I forgot where it was, maybe from a non Gopal, where the guy is one of the police chiefs says, you know, the Soviet Union, they came in here, they killed a million of us.
They never came in our homes at night.
Right.
This is this is, of course, the reason that McChrystal himself acknowledged publicly in a directive that was made public in a redacted form in 2010.
He said publicly that the night raids have enraged.
I don't know if he used that word specifically, but he made it clear that it has made everyone in Afghanistan angry at us.
Now, I mean, that is the most astonishing admission on the part of the person who was actually carrying out the policy.
He sponsored it.
He he made the decision to increase the level of those raids fivefold during a period of six, six or seven months.
Well, and then once he was cashiered because Hastings Great Journalism and they brought Petraeus in, he even what double, triple, quadruple the night raids after that.
That's right.
Petraeus, Petraeus made it much worse.
And every time you scale up, you increase the tempo.

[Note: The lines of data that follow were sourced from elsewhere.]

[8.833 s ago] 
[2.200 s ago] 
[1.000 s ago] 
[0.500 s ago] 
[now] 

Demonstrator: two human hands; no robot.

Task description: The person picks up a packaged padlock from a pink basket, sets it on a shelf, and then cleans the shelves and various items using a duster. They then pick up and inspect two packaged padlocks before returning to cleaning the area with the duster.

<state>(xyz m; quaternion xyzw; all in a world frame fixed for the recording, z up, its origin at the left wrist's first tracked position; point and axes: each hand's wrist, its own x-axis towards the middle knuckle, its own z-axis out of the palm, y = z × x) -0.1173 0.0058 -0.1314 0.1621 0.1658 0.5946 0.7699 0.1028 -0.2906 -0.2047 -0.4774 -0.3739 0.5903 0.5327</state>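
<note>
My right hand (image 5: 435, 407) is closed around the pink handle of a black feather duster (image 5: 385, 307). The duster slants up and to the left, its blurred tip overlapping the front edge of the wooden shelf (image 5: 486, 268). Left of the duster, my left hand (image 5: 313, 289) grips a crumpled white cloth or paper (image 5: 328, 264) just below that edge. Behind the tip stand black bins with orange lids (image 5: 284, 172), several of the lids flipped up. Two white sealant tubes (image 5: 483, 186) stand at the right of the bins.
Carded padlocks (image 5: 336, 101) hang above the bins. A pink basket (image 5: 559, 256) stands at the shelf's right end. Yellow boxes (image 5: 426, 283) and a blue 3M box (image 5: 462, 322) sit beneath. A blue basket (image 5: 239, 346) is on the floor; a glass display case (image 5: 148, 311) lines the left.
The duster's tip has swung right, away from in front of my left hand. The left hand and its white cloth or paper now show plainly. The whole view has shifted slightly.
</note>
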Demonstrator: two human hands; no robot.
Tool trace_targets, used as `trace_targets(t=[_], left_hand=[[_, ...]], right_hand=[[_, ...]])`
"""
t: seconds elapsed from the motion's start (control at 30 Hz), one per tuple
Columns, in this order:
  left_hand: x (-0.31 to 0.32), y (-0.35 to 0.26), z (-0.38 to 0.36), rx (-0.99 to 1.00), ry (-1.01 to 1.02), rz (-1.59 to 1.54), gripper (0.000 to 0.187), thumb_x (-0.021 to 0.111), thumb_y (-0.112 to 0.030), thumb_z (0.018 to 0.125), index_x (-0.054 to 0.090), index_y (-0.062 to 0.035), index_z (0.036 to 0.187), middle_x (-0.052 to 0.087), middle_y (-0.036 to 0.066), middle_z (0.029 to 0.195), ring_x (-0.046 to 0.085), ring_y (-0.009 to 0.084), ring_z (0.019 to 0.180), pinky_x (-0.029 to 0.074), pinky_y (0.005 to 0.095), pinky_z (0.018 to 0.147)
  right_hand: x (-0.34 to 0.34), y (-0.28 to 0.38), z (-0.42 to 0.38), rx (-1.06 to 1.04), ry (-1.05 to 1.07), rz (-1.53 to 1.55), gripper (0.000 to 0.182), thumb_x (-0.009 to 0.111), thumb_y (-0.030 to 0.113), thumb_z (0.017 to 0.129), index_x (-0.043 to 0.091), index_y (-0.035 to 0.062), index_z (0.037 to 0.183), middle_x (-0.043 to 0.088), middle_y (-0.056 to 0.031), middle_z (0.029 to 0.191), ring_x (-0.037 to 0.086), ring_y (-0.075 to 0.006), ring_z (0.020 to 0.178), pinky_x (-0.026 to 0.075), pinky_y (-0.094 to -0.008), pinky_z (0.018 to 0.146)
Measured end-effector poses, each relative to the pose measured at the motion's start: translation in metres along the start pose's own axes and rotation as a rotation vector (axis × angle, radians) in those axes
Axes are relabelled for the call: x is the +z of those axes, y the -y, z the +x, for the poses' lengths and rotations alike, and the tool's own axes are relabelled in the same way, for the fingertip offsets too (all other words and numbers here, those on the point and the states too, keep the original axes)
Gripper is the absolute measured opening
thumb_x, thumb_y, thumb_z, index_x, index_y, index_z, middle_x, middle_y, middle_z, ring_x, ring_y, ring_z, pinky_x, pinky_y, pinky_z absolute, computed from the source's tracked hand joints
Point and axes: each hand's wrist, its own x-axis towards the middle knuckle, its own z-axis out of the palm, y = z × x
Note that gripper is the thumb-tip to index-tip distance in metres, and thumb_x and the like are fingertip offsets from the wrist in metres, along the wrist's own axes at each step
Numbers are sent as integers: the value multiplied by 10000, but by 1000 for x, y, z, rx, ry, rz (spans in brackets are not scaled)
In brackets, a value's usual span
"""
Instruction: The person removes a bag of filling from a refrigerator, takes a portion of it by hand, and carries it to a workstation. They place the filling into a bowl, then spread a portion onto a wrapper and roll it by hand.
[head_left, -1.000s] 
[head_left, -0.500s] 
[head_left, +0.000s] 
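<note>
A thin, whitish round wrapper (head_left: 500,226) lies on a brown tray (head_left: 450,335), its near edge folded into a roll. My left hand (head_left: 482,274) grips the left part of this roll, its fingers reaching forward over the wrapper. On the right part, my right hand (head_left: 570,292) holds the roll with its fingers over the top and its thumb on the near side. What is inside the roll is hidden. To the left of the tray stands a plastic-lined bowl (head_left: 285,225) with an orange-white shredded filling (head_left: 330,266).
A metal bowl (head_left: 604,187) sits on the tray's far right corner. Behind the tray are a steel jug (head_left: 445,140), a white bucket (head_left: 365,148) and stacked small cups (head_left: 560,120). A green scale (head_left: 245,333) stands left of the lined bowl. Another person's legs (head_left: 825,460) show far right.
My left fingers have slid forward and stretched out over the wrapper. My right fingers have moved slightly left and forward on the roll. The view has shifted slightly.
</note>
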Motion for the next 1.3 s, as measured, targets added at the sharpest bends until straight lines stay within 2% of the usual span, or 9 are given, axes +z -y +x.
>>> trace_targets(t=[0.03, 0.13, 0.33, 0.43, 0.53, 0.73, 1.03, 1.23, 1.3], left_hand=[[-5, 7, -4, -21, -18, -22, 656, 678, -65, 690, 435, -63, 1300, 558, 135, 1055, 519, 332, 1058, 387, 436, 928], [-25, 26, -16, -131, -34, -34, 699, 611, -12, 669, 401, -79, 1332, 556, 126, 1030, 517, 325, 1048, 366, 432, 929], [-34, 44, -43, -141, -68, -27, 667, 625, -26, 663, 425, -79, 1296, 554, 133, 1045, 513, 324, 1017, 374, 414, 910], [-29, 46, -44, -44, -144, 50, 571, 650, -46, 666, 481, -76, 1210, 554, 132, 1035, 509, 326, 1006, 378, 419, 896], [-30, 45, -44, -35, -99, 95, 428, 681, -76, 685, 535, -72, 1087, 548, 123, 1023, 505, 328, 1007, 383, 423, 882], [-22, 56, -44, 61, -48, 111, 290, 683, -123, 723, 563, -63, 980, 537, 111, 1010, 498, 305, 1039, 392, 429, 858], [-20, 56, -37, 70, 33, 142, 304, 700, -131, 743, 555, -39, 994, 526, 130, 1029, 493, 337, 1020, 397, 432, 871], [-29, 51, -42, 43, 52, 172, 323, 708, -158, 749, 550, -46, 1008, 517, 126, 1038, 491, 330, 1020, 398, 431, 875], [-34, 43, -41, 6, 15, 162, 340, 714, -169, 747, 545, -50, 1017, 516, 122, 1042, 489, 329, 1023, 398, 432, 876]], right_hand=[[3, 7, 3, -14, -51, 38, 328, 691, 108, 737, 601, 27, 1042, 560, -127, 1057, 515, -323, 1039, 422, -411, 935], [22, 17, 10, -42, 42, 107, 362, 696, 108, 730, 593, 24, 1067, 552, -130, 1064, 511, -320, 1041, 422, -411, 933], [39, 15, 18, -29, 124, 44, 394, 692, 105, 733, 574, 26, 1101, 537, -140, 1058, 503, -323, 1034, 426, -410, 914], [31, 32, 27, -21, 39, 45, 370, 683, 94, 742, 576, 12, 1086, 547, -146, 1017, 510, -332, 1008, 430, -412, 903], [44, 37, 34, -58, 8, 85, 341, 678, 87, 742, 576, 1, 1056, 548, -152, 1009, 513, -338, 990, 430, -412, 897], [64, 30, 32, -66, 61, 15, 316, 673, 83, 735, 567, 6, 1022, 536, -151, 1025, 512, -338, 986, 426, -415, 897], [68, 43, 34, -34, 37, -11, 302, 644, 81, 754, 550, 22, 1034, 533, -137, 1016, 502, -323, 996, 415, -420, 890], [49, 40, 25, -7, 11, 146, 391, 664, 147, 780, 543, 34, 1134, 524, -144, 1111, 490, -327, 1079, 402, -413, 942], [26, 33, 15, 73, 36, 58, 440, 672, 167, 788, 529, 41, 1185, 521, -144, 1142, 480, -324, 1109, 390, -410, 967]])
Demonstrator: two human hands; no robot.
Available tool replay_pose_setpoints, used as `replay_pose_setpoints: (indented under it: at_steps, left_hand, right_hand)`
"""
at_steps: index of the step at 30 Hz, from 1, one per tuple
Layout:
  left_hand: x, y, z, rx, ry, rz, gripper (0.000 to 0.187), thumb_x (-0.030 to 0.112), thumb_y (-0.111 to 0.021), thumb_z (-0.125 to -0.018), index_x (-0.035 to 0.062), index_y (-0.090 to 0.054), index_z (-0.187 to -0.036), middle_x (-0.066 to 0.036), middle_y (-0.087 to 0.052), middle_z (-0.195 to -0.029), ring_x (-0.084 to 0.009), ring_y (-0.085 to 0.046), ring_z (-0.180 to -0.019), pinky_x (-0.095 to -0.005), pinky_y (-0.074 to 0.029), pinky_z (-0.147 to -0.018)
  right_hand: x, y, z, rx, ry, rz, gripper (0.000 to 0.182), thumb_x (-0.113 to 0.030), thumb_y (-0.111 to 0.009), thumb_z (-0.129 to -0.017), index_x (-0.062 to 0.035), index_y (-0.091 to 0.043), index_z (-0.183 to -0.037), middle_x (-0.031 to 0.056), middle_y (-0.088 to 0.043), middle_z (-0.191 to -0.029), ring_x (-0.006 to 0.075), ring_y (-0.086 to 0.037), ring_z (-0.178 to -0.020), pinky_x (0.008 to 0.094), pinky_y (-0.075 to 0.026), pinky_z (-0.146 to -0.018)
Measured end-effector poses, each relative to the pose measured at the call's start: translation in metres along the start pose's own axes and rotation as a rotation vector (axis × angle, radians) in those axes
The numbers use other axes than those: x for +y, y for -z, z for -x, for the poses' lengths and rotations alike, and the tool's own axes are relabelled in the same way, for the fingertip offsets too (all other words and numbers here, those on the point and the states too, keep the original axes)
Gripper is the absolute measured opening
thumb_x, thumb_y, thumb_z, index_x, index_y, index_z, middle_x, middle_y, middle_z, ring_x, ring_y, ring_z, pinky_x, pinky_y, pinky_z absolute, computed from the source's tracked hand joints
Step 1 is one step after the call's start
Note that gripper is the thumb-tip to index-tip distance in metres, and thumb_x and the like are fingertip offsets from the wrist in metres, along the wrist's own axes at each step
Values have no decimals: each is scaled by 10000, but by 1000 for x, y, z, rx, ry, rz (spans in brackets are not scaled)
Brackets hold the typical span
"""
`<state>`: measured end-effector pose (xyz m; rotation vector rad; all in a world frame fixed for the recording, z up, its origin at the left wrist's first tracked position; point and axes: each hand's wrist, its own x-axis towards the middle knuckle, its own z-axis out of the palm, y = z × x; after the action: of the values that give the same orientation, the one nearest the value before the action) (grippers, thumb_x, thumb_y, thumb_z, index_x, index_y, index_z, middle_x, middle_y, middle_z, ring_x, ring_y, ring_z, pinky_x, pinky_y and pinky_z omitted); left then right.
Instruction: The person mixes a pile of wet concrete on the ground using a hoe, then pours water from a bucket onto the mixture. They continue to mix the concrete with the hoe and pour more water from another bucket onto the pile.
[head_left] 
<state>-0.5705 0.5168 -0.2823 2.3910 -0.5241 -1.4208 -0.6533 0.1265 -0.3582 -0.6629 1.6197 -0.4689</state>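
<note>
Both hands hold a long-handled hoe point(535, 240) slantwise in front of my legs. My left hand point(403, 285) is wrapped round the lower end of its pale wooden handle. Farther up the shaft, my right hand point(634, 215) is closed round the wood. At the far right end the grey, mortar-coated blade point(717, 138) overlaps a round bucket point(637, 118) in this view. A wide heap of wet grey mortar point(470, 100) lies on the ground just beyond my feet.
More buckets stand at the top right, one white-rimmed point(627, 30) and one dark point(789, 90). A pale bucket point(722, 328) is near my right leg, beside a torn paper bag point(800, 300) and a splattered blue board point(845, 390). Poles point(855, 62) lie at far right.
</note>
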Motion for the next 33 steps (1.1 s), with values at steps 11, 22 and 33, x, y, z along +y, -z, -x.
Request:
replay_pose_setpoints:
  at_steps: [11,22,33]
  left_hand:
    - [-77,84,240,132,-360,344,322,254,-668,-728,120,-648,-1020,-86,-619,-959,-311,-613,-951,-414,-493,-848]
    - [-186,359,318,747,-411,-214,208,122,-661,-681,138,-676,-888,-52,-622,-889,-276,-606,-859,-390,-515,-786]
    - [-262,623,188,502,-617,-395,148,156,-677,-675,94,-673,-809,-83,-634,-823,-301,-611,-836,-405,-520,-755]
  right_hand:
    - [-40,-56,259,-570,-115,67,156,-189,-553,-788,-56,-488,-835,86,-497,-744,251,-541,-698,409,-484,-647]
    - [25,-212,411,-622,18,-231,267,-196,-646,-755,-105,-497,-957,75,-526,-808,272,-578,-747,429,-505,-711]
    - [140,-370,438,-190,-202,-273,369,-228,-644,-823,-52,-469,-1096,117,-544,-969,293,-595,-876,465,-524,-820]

That means that you are forcing your targeters to add targets to the list at a rate that means that the rate of innocent people being added to the list is bound to be increased.
Right.
In other words, just the same as quotas for the NYPD.
Go out there and find some black people to bring in here.
Yeah, yeah.
Or quotas in a communist country, you know, for production.
I mean, you know, some of that production is going to be phony.
Some of it's going to be, you know, shoddy goods, et cetera, et cetera.
Yeah.
Well, yeah, exactly.
I mean, it's interesting about just the economics of how that works, where he's not saying, guys, do your best in really trying to find, you know, the really isolating the networks of the Taliban leadership and marginalize this, that.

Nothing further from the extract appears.